Examine the data below and state how many lines contain "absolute", offering no other words.

Data excerpts:
[Start of section]
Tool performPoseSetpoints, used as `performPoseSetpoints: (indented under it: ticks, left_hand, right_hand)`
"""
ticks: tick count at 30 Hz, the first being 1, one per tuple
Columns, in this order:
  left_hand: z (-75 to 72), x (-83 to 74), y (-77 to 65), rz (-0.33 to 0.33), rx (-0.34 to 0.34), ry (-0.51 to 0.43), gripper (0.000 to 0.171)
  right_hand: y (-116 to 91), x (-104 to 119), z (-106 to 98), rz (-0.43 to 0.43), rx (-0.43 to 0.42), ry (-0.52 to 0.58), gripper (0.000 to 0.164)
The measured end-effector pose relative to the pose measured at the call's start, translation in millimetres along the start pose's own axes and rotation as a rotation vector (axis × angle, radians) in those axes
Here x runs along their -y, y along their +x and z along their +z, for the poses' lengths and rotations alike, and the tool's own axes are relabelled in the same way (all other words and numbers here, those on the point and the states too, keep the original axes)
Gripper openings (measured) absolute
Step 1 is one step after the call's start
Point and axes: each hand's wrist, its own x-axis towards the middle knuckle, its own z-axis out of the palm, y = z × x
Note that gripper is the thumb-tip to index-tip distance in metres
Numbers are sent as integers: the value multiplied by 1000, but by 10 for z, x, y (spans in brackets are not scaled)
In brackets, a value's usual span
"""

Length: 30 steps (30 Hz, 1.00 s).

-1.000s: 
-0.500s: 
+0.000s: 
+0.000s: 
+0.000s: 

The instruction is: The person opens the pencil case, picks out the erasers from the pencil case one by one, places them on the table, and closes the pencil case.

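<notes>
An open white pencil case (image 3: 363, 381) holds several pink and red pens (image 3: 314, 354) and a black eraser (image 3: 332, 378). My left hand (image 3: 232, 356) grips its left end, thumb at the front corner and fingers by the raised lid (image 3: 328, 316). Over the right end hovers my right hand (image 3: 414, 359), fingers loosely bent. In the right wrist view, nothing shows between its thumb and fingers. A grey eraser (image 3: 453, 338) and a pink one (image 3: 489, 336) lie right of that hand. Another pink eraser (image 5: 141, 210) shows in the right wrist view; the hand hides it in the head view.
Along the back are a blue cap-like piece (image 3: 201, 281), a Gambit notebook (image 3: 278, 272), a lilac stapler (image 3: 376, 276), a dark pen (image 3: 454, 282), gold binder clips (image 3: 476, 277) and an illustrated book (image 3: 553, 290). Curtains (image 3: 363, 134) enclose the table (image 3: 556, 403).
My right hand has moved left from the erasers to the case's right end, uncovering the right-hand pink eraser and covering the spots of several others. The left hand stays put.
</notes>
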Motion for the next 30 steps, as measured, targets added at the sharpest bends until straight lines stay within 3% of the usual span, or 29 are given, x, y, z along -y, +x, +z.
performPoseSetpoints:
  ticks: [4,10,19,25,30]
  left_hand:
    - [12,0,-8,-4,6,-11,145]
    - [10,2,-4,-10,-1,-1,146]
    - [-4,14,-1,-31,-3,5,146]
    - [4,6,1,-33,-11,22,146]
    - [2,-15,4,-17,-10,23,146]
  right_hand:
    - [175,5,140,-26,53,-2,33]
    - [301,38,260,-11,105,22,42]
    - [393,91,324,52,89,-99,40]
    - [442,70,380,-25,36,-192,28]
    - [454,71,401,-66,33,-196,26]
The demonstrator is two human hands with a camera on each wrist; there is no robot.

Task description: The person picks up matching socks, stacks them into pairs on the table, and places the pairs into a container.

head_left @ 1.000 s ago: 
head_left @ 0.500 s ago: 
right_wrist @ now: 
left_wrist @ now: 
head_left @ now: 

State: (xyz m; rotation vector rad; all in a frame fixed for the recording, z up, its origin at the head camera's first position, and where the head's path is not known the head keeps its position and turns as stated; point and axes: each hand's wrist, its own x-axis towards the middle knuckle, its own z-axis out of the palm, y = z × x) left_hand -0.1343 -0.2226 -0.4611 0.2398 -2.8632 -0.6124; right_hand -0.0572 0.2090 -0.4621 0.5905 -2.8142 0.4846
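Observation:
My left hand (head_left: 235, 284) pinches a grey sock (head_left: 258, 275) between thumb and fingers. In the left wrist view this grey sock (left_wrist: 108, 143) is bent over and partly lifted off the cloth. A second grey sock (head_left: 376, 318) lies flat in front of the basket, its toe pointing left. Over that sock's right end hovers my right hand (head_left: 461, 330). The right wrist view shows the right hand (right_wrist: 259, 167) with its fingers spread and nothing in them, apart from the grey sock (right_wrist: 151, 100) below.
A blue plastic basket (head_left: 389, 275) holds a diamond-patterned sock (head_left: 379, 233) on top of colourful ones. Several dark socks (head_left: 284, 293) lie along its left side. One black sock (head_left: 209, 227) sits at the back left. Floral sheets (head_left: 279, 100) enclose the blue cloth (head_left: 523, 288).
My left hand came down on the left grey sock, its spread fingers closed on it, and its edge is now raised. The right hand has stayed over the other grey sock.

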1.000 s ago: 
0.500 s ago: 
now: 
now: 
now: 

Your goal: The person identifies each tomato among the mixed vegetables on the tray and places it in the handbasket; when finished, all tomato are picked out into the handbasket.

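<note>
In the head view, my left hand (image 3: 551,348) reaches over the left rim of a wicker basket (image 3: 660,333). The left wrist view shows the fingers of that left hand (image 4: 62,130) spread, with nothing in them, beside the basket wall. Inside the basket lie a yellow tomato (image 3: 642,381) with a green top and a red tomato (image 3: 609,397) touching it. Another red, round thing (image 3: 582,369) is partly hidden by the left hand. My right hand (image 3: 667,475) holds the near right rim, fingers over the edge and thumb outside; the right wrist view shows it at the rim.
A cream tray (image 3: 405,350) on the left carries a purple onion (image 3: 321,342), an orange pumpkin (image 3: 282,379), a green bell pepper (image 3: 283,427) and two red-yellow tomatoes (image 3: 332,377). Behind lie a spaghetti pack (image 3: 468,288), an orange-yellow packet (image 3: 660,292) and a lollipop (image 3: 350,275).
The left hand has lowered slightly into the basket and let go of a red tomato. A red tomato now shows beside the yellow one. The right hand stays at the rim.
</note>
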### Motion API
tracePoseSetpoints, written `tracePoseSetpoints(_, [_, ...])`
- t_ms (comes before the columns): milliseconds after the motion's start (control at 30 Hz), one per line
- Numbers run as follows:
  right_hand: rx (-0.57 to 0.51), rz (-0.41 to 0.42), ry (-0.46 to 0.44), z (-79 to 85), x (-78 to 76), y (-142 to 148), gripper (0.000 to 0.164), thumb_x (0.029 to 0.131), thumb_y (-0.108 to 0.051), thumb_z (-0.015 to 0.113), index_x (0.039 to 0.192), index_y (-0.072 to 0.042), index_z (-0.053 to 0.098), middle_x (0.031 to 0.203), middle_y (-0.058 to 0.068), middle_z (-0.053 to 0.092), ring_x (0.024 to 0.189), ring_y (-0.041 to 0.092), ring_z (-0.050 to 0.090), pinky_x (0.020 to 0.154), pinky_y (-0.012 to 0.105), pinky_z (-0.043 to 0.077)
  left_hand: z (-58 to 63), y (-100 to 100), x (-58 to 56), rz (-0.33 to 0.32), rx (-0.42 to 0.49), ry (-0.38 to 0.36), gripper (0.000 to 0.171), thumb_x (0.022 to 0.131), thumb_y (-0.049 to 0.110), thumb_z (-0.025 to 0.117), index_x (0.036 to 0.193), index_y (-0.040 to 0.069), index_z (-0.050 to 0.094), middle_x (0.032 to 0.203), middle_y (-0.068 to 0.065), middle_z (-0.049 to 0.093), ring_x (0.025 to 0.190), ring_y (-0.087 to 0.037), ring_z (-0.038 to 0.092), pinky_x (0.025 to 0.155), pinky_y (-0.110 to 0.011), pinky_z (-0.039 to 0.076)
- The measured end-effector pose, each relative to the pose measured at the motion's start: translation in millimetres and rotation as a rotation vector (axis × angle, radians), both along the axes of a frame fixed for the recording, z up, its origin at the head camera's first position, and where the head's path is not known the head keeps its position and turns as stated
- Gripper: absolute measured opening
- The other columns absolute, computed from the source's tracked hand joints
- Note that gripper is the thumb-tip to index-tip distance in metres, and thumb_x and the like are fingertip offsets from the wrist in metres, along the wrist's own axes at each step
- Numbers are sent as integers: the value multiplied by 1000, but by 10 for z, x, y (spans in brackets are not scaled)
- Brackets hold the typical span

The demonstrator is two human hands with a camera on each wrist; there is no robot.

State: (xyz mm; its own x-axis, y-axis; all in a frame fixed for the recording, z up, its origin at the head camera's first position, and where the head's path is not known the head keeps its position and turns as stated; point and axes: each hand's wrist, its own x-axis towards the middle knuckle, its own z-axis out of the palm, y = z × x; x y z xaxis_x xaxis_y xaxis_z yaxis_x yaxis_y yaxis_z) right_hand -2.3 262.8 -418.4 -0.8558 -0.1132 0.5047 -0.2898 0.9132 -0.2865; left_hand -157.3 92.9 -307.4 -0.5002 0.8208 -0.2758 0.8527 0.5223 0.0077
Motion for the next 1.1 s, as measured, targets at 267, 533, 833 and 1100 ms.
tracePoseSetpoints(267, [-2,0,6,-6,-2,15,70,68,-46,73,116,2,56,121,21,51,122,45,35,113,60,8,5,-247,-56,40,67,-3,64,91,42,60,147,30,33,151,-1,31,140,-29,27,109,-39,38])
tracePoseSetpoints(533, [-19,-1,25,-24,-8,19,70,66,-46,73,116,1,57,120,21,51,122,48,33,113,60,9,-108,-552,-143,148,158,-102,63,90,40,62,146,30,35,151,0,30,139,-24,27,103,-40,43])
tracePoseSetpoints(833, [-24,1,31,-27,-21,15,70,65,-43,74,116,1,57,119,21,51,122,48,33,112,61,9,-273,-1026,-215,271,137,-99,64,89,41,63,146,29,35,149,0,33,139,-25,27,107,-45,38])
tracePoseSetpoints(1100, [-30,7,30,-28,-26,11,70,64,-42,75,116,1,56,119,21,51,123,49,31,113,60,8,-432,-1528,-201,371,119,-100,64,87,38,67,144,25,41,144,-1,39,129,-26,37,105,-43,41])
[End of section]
Result of this exercise - 3